Comparative safety matrix

Feature Oral GSH Liposomal/Sublingual GSH GlyNAC/NAC IV GSH
Intracellular GSH rise Modest–moderate Moderate Robust (precursor-driven) Transient plasma, variable intracellular
Evidence for clinical endpoints Mixed Mixed Stronger (redox, metabolic) Limited; cosmetic/adjunctive contexts
AEs Mild GI Mild GI/aftertaste GI (NAC), rare rash Infusion reactions; access risks

7. Regulatory Landscape

  • Dietary supplement status for oral forms in many countries; no FDA/EMA approval for treating disease.

  • IV formulations are not approved for cosmetic indications in many jurisdictions; regulations differ by country.

  • Dermatology/cosmetics: Topical GSH is used in OTC products with appearance claims only.

8. Practical Use & Future Directions

  • Who benefits most: Individuals with oxidative stress or low baseline GSH (aging, metabolic syndrome, pollution exposure) and those needing detox support; for pigment goals, set modest expectations and emphasize photoprotection.

  • Dosing (typical research/supplement ranges):

    • Oral GSH: 250–1,000 mg/day, divided; liposomal/sublingual at the lower end often used.

    • Precursors: NAC 600–1,200 mg/day; GlyNAC protocols supply glycine 1.5–3 g/day + NAC 600–1,200 mg/day.

    • Duration: 8–12 weeks minimum for measurable changes.

  • Stacking: Combine with vitamin C/E, selenium (GPx cofactor), alpha-lipoic acid, exercise, and sleep to reinforce endogenous GSH cycling.

  • Monitoring: Consider GSH/GSSG ratio, 8-iso-PGF₂α, MDA, ALT/AST, and HOMA-IR in research settings.

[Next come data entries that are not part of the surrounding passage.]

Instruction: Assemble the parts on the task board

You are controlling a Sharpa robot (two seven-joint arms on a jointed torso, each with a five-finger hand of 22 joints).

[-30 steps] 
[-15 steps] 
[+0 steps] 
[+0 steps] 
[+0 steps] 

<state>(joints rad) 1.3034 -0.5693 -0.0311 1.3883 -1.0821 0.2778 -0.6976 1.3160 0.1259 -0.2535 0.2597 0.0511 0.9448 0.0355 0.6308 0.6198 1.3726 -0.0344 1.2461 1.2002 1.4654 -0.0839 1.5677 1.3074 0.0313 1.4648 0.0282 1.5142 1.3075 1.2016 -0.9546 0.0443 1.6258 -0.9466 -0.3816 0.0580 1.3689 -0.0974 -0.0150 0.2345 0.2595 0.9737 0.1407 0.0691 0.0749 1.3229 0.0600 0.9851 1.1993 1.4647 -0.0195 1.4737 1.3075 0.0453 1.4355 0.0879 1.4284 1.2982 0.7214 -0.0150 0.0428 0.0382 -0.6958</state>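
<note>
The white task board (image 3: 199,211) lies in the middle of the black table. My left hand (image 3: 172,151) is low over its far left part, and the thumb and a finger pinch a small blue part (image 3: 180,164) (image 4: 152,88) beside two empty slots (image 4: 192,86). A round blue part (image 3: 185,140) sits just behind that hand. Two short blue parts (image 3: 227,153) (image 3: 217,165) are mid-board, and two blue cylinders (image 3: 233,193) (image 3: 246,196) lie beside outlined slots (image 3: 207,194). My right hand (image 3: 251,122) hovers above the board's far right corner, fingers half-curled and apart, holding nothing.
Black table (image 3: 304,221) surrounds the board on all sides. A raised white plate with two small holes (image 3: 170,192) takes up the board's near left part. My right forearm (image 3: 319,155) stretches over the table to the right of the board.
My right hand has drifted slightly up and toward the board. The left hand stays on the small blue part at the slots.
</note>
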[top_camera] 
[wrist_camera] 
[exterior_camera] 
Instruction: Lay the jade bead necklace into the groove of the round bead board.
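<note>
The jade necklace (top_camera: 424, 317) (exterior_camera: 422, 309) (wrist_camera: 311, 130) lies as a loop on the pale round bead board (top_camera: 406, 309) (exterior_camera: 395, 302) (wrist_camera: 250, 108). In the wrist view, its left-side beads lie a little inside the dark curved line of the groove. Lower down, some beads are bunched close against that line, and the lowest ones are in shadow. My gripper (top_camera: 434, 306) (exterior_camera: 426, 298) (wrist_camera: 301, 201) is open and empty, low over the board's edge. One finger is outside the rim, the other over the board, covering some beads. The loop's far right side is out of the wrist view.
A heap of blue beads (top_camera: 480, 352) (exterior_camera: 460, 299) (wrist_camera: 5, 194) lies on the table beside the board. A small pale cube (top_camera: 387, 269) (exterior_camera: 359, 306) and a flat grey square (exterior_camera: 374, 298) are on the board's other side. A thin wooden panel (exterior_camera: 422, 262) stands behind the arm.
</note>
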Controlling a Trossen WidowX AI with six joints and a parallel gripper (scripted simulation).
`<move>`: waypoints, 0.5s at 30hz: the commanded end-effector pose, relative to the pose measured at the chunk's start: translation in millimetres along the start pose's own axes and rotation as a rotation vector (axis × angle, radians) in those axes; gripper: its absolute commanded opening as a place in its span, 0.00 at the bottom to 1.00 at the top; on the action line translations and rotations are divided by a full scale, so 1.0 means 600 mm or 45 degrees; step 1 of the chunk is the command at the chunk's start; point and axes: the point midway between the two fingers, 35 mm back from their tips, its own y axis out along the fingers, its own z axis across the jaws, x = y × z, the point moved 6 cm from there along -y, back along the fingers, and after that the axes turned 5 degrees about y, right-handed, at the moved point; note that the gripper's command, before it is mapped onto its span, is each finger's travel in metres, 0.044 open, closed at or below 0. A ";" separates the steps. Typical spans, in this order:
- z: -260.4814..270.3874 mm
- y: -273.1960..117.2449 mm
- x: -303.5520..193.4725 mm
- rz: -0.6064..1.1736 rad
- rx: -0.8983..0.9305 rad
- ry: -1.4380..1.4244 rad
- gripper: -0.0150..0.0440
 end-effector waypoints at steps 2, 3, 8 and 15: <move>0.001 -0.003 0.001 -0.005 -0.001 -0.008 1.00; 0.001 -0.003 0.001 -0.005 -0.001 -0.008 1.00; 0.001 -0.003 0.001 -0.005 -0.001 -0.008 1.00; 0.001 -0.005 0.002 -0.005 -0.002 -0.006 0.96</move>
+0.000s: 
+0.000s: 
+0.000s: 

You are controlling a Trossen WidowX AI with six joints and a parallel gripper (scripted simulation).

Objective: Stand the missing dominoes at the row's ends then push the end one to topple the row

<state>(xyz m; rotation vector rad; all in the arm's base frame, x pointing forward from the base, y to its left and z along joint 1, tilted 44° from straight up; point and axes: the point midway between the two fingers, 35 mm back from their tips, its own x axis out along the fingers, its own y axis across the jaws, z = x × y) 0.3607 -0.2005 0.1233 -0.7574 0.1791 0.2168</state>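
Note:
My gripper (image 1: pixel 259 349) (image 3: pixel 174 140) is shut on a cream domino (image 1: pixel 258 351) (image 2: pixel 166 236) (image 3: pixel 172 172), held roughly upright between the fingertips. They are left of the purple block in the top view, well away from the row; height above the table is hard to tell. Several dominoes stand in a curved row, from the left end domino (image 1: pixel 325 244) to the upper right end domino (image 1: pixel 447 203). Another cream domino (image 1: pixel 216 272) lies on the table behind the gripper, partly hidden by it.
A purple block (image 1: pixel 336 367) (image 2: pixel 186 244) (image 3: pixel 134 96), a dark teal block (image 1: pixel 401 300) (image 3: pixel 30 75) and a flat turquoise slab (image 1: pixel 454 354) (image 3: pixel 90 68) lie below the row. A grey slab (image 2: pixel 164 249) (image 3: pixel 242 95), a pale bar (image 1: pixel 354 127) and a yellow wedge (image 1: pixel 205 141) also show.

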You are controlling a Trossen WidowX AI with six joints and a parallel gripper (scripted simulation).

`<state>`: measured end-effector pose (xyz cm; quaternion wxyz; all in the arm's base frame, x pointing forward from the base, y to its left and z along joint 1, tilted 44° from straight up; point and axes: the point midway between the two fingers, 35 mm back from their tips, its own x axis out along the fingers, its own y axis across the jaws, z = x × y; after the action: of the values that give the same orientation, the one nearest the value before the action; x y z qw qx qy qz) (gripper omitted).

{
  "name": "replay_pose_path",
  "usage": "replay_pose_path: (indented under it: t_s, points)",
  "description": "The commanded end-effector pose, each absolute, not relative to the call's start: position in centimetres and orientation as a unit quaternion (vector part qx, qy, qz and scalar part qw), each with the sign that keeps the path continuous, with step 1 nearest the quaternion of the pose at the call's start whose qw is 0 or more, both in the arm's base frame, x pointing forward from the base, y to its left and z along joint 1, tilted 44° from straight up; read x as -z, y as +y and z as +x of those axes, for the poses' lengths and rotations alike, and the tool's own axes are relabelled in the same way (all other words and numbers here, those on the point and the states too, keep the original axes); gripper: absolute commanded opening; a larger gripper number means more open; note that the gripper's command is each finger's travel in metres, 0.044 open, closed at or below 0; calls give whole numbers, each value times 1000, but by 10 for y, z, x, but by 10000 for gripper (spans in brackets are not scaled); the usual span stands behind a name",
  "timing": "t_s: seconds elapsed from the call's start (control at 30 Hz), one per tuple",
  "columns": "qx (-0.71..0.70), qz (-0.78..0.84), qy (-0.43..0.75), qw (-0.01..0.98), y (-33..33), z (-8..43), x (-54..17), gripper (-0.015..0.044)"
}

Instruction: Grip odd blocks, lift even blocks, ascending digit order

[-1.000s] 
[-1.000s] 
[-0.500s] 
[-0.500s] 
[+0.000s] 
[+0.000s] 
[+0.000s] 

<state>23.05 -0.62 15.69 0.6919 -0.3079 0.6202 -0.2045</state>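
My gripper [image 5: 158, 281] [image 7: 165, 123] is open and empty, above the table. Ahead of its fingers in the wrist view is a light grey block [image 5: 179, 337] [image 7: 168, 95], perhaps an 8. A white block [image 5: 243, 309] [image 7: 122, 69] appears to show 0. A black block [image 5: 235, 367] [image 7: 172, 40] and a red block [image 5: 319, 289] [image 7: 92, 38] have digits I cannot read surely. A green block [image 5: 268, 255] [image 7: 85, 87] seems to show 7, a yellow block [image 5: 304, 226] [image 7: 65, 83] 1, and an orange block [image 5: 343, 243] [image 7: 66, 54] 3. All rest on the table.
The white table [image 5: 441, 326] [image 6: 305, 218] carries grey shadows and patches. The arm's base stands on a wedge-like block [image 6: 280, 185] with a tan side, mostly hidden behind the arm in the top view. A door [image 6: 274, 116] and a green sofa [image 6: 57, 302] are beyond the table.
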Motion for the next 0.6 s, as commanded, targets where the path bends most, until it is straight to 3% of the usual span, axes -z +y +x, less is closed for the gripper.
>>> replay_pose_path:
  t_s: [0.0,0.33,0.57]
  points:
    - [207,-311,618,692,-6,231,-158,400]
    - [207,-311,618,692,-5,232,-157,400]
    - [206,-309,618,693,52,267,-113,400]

  • Research needs: Large RCTs comparing oral GSH vs GlyNAC, head-to-head liposomal vs standard, validated clinical endpoints (not just biomarkers), and standardized skin-lightening measures with long-term safety.

Selected References

  • Free Radical Biology & Medicine; Redox Biology — Glutathione metabolism, redox signaling, and clinical biomarker changes.

  • Hepatology; Liver International — GSH/precursor effects in NAFLD/MASH and liver enzymes.

  • Immunity; Journal of Clinical Investigation — Immunological roles of GSH and infection responses.

  • Journal of Physiology; Neurobiology of Disease — Mitochondrial GSH and bioenergetics in muscle/neurons.

  • Journal of Dermatological Science; Clinical, Cosmetic & Investigational Dermatology — Skin-lightening trials and tyrosinase/UV photobiology.

  • Medicine & Science in Sports & Exercise; European Journal of Applied Physiology — Exercise oxidative stress and performance endpoints.

  • Thorax; American Journal of Respiratory and Critical Care Medicine — Airway glutathione biology and inhaled/precursor studies.

  • Annals of Neurology; Movement Disorders — Brain GSH imaging and pilot therapeutic studies.

  • Diabetes Care; Metabolism — Redox, inflammation, and insulin sensitivity under GSH repletion/precursor use.